RT: If you look back at your career, who are the one, two or three people you admire because they had that edge? Maybe they played a role in how you think about the world.
MD: If I go way back, I think one of the people, and this would appear to be very Irish, but one of the people who had a huge influence on me was my mother. She did not have a professional career. She did not have any formal education, but she was always pushing. She would say, “You can do it. Read this.”
I remember when I grew up in Ireland, we did not have much materially. I read Shakespeare. I read books by Zane Grey. I read Churchill. For whatever reason, she was able to make those available. She was helping to expand my mind.
When I read books by Zane Grey, I could visualize the United States, the western part of the United States, even though I had never been there. When I now go to the western part of the United States, I am thinking, “Oh yes, he wrote about this.” This is where that gives you that extra drive to continue to educate yourself.

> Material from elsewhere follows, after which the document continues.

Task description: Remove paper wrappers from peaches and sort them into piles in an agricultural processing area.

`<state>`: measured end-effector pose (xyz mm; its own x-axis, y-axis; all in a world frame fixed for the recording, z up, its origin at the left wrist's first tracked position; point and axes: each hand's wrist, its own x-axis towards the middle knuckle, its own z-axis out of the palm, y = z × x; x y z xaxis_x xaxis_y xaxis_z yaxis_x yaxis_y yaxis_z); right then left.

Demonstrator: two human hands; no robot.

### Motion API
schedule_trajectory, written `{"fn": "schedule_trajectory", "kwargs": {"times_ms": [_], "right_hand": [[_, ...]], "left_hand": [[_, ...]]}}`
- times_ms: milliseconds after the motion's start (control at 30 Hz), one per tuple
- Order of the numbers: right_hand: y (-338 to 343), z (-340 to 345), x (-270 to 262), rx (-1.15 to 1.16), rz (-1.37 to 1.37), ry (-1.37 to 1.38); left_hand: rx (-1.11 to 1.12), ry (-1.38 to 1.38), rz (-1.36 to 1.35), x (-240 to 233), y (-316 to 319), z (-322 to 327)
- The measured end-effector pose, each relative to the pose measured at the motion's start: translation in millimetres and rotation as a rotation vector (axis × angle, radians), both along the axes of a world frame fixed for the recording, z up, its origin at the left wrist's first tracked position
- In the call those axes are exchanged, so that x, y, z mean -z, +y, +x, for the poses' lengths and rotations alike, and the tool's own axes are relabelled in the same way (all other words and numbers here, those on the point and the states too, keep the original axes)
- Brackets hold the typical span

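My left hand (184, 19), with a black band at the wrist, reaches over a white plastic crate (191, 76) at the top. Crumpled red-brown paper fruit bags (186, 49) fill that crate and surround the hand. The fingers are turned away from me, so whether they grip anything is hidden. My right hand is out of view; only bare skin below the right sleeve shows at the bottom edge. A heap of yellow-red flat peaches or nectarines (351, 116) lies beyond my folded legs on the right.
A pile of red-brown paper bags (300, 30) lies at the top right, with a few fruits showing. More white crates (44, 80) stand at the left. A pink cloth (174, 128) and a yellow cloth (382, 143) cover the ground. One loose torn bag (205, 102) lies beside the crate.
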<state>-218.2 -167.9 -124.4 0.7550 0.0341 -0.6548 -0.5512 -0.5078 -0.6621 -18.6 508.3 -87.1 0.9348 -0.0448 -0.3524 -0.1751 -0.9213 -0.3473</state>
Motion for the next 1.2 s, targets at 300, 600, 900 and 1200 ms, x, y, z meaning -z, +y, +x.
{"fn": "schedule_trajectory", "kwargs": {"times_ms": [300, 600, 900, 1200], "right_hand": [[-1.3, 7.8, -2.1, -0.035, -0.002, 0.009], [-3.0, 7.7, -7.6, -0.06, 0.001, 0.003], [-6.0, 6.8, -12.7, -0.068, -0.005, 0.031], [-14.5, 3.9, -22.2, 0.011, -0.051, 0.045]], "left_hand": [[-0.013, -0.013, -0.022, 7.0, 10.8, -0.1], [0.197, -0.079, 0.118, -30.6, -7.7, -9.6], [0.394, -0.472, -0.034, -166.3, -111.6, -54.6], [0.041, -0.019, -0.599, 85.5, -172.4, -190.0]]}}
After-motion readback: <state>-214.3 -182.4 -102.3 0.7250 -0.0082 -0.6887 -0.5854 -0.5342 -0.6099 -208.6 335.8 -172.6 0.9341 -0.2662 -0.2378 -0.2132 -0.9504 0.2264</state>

The other person I worked with for years and years, who was somebody who pushed and pushed, was Governor Mario Cuomo. When you work closely with him, you had better be on edge all the time. If you go to sleep for five minutes, he will find that five minutes, especially when you are young and you do not have an awful lot in your portfolio before that, and he throws you into something and you say to yourself, “I never did this before.” You knew that he understood that you could do it, even though you had never done it.
This is why in this organization, I often put people into roles who have never done it before.
I recently appointed a person to head up all of our human resources, and I chose somebody who has never done HR before. They come into it fresh. They are not constrained by the so-called HR traditions. They look at it from the operating point of view and they say, “This does not make any sense.”
When you are put into different roles, you dig deep down and you pull it out. You figure out how you can get it done. You should never be completely comfortable when people put you into a new role. Mario Cuomo did that.
There were many others. You are influenced by every interaction you ever have. You are a combination of all the interactions you have had with the multitude of people that come in contact with you. You do not realize it at the time. You meet with employees and you are affected by it. You learn something. You meet with different and diverse groups of people, and we are now in one of the most diverse communities in the world, so you meet with people from all different parts of the world.
All of those interactions affect you. They influence you. You can use it in a positive way. Many people use some of those interactions in a negative way. That is unfortunate. That has been part of the problem we have with some things going on in society. Let us use it in a positive way. Let’s take the good that comes from all of these interactions and figure out how we can benefit from it all.
There is not a day that goes by that I do not go home thinking about something that somebody said to me, that makes me think about something I had not thought about before. You have to stay mentally alert and fresh to be able to utilize all of that information.